Loup / lynx : deux grands prédateurs aux mœurs bien différentes
Les deux espèces avaient totalement disparu de France au cours du XX ème siècle. Elles sont revenues naturellement sur le Haut-Jura par les frontières Suisses. Elles sont toutes deux protégées au niveau européen par la Convention de Berne (1979) transcrite dans le droit français. Ces grands prédateurs bénéficient chacun d’un Plan National d’Action (PNA) : 2018-2023 sur le loup et les activités d’élevage et 2022-2026 sur le lynx boréal. Des grandes différences sont à noter entre les deux espèces. Leur biologie, leur système de chasse ou encore leur dynamique de populations sont bien différentes. (Voir les fiches espèces détaillées)
Les différences entre le félin et le canidé :
LYNX | LOUP | |
---|---|---|
Famille | Félidé | Canidé |
Histoire | Présent partout en France avant sa disparition au cours du XX ème siècle (chassé pour sa fourrure) Réintroduit en Suisse en 1970 puis retour naturel en France par le massif du Jura | Présent partout en France avant sa disparition cours du XX ème siècle (chassé pour sa déprédation) Retour naturel en France par l’Europe de l’Est puis l’Italie en 1992. Depuis les années 2 000, passage noté dans le Jura puis installation en 2016 avec une première reproduction constatée en 2019. |
Situation actuelle | 100 à 150 individus dont 90%sur le massif jurassien | 920 individus dont 135 meutes en France 2 meutes franco-suisses sur le Jura (environ 12 individus) Population en augmentation et expansion géographique |
Poids | 20 à 25 kg | environ 30 kg |
Taille | garrot : 75 cm Longueur du corps : jusqu’à 130 cm | Garrot : 80 cm Longueur du corps : jusqu’à 140 cm |
Régime alimentaire | Carnivore strict Chasse seul | Prédateur opportuniste, carnivore au régime alimentaire varié, en fonction des proies disponibles et de la taille de la meute |
Territoire | le territoire d’un mâle (superficie entre 200 et 400 km²) recouvre généralement celui d’une ou plusieurs femelles (100 à 200 km²) | Le territoire d’une meute couvre entre 150 et 300 km² |
Mode de vie | solitaire | structure familiale hiérarchique : meute |
Des grands prédateurs garants des équilibres écologiques
Toutefois ces grands prédateurs partagent une place importante dans les écosystèmes. En effet ils interagissent avec leur proie, notamment les ongulés sauvages et en limitent le développement. Cette régulation naturelle est profitable à d’autres espèces animales et végétales. Ils participent dès lors au maintien d’équilibres écologiques fondamentaux.
Cependant les interactions avec l’humain sont inévitables sur un territoire vivant et habité comme le Haut-Jura. Les enjeux de cohabitation sont donc inhérents aux missions de conservation.
Loup / lynx : des enjeux de cohabitation et conservation différents
Ces deux espèces ayant des fonctionnements bien différents, leurs impacts sur les activités humaines ne sont pas les mêmes.
Le lynx : des enjeux multiples entre suivi, connaissance et risque de collision
On dénombre seulement environ 150 Lynx en France dont 90 % se situent dans le massif jurassien. Le Haut-Jura porte donc une forte responsabilité pour sa conservation en France.

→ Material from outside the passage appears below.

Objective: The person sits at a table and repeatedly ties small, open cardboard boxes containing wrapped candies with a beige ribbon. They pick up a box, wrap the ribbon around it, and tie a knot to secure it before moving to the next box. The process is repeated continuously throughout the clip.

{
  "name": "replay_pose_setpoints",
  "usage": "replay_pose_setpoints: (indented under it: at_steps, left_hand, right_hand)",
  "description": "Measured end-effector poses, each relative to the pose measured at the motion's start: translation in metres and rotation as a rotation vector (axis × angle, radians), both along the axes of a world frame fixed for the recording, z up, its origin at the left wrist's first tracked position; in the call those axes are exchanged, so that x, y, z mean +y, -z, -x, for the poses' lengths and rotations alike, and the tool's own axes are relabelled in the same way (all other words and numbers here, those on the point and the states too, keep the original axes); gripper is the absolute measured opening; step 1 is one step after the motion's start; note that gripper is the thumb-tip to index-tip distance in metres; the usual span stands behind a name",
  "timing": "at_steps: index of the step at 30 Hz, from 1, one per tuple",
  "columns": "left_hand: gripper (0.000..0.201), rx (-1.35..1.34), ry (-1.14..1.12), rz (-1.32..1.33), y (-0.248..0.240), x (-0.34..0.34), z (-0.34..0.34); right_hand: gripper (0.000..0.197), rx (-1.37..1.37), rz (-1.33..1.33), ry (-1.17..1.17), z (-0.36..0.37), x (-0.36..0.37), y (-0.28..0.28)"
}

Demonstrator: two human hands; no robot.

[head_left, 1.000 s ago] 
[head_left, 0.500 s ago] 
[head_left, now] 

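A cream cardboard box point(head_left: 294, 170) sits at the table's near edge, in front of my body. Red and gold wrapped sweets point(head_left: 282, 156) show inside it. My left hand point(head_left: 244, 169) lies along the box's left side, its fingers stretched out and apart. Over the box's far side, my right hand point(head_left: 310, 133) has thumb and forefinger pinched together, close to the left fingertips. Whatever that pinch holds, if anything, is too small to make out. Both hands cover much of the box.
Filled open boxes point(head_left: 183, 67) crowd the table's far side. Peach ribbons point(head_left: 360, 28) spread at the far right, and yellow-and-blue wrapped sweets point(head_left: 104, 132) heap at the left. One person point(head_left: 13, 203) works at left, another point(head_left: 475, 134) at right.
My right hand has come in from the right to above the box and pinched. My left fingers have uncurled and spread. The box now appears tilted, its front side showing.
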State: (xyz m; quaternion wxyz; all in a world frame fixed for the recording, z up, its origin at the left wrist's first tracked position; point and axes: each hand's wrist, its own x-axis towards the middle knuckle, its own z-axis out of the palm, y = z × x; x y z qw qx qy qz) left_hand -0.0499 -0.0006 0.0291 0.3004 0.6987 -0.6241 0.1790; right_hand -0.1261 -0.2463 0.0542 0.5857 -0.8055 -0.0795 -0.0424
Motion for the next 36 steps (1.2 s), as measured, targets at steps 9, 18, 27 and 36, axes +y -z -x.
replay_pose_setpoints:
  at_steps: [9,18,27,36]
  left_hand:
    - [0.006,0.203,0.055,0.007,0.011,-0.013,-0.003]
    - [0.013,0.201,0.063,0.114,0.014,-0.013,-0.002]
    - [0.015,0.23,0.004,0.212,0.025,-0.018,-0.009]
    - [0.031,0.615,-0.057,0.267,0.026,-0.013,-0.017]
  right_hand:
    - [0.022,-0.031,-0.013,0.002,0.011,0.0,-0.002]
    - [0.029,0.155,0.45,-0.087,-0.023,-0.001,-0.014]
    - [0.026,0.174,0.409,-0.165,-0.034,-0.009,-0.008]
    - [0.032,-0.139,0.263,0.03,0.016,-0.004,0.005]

Présents dans l’ensemble du massif jurassien, les lynx sont amenés à occuper des territoires de plus en plus anthropisés, avec des réseaux d’infrastructures de transport terrestre (ITT) en extension et un trafic routier en augmentation constante. Ces ITT représentent des barrières aux déplacements et à la dispersion mais sont aussi à l’origine de nombreuses collisions mortelles. Depuis le retour de l’espèce en France, les collisions routières représentent 58 % des cas de mortalité détectés. (chiffres 1974-2018 du Réseau Loup-Lynx).
Les populations de Lynx d’Europe de l’Ouest, dont fait partie la population jurassienne, sont issues d’un faible nombre d’individus réintroduits provenant du massif des Carpates (Slovaquie). De précédentes recherches ont montré que les populations isolées et de petite taille présentent un manque de brassage avec d’autres populations et de ce fait une diversité génétique réduite. Cela affecte la viabilité et la survie de l’espèce. Les maladies font d’ailleurs partie des causes de mortalité de l’espèce. L’acquisition de connaissance (génétique, dérangement) et le suivi des populations (zones de présence, corridor…) sont des enjeux incontournables .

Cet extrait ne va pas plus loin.